Это означало, что «Полевому клеверу» придется потерпеть его общество еще немного.
— Я еще не съезжаю, — сообщил Герти консьержу, — Извините, совсем забыл вас уведомить. Останусь еще на пару дней.
— Как будет угодно господину полковнику.
— А на счет оплаты… Признаться, у меня совсем нет на руках британских банкнот. Одни только лишь японские иены да облигации азиатских серебряных рудников. Здешние банки крайне неохотно принимают их. Глупейшая ситуация для джентльмена, конечно. Если вас не затруднит обождать день или два…
Консьерж заверил его в том, что слово полковника Уизерса не нуждается в поручительстве. Разумеется, полковник может сполна расплатиться, когда сочтет это удобным.
На какое-то время Герти вздохнул с облегчением, призрак разоблачения миновал. Но облегчение это оказалось мимолетным, как прохладная рассветная дымка на тропическом острове.

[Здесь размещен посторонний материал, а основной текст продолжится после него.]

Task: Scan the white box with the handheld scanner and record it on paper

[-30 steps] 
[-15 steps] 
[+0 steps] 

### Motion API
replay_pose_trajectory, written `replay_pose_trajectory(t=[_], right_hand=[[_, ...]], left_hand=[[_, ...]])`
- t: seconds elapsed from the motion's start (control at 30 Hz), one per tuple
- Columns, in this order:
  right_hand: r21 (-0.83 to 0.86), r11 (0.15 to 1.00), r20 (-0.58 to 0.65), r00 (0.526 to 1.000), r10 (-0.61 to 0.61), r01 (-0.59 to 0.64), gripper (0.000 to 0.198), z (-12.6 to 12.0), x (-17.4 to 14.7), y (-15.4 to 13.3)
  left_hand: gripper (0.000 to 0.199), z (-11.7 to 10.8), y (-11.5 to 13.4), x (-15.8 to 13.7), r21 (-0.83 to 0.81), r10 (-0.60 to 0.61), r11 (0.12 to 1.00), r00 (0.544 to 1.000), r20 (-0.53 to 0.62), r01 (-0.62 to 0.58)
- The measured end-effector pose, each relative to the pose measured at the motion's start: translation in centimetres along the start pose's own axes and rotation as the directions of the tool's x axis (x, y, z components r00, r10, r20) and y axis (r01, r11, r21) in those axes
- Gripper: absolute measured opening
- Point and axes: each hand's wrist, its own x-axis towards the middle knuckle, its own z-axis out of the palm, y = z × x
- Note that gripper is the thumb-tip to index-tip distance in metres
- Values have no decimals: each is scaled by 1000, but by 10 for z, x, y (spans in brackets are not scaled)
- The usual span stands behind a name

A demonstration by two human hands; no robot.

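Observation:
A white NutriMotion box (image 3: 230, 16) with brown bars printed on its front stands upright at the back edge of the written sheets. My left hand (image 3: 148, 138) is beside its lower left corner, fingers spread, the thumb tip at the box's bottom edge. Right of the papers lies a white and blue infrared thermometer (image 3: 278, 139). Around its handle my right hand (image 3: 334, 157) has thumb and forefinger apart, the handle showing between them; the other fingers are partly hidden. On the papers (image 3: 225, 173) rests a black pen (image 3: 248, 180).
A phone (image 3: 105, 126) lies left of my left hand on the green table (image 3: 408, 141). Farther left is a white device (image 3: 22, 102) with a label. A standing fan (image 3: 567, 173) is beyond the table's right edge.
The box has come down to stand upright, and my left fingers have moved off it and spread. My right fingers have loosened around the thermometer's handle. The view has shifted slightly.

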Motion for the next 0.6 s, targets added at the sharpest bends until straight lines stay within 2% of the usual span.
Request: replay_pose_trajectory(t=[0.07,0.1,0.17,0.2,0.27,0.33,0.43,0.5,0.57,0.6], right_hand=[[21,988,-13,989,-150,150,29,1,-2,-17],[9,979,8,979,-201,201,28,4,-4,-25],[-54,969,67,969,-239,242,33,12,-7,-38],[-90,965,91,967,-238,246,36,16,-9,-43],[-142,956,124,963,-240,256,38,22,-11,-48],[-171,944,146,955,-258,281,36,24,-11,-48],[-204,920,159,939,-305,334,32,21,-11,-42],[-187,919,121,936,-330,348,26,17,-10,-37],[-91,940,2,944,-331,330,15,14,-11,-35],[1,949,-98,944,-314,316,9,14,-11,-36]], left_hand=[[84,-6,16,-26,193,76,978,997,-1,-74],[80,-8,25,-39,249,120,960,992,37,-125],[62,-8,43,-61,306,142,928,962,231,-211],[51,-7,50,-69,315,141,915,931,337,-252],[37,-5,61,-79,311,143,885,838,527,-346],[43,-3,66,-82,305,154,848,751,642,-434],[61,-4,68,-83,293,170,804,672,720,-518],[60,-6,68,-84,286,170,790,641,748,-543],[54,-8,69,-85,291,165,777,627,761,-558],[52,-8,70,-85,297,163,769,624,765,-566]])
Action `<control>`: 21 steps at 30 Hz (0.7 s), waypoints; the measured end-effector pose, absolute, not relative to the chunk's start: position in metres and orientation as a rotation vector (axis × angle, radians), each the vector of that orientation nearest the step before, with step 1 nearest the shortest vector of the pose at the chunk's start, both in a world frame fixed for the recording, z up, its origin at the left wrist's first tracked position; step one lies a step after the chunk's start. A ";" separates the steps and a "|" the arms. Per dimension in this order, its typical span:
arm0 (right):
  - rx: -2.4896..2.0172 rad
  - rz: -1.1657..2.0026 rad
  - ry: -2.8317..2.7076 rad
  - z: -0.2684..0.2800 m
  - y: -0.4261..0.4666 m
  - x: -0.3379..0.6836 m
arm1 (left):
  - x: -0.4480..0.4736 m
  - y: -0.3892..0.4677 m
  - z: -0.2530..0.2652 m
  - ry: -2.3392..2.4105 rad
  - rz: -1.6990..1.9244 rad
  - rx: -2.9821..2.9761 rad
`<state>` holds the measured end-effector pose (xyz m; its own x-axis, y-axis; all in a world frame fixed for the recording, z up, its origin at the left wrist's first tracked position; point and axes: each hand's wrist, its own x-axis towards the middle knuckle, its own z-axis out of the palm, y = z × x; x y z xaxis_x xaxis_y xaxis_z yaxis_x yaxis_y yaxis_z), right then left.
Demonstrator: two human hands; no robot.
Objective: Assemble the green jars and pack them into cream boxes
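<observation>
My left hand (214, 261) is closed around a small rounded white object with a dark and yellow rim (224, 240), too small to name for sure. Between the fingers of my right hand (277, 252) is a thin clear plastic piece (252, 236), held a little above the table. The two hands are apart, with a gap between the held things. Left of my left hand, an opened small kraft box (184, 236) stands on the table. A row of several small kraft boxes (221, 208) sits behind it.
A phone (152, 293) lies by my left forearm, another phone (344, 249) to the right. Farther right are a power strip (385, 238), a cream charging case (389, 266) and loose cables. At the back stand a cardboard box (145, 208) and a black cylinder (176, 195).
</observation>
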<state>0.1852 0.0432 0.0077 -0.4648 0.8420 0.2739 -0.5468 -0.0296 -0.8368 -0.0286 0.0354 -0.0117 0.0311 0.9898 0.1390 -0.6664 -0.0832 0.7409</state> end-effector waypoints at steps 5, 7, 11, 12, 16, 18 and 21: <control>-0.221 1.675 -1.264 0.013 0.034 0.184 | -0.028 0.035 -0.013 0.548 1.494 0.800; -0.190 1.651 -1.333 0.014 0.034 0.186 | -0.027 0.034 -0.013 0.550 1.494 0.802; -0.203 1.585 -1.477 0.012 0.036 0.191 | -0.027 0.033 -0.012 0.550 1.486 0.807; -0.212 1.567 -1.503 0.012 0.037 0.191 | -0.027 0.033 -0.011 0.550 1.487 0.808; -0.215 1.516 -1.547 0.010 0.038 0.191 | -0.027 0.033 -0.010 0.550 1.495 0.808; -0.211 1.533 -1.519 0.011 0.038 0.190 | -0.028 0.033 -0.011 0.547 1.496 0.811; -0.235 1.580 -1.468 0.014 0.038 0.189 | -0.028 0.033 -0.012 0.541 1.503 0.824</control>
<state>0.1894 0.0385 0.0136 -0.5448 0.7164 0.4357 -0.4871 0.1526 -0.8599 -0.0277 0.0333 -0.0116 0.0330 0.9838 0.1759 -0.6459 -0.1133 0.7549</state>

Помимо крыши над головой джентльмену стоит озаботиться еще и тем, чтоб не умереть с голоду, а эта перспектива делалась все более и более реальной. Оставшиеся у Герти гроши не могли обеспечить подходящего и, главное, стабильного питания, к которому он привык.
Обыкновенно по утрам он делал вид, что ужасно спешит в город по важным делам, оттого спрашивал в ресторане лишь кофе с гренками. «Совершенно нет времени, — извиняющимся тоном говорил он официанту, — Пообедаю сегодня где-нибудь в Майринке. Не подскажете ли приличный ресторан?». Пища эта, без всякого сомнения, полезная и не обременительная для желудка, при всех своих достоинствах не располагала к долгим прогулкам по городу, которыми Герти вынужден был себя занять. Уже к полудню он ощущал себя так, словно выдержал сорокадневный пост, а подъемная сила пустого, как воздушный шар, желудка казалась настолько велика, что Герти чувствовал себя готовым бросить вызов «Графу Дерби».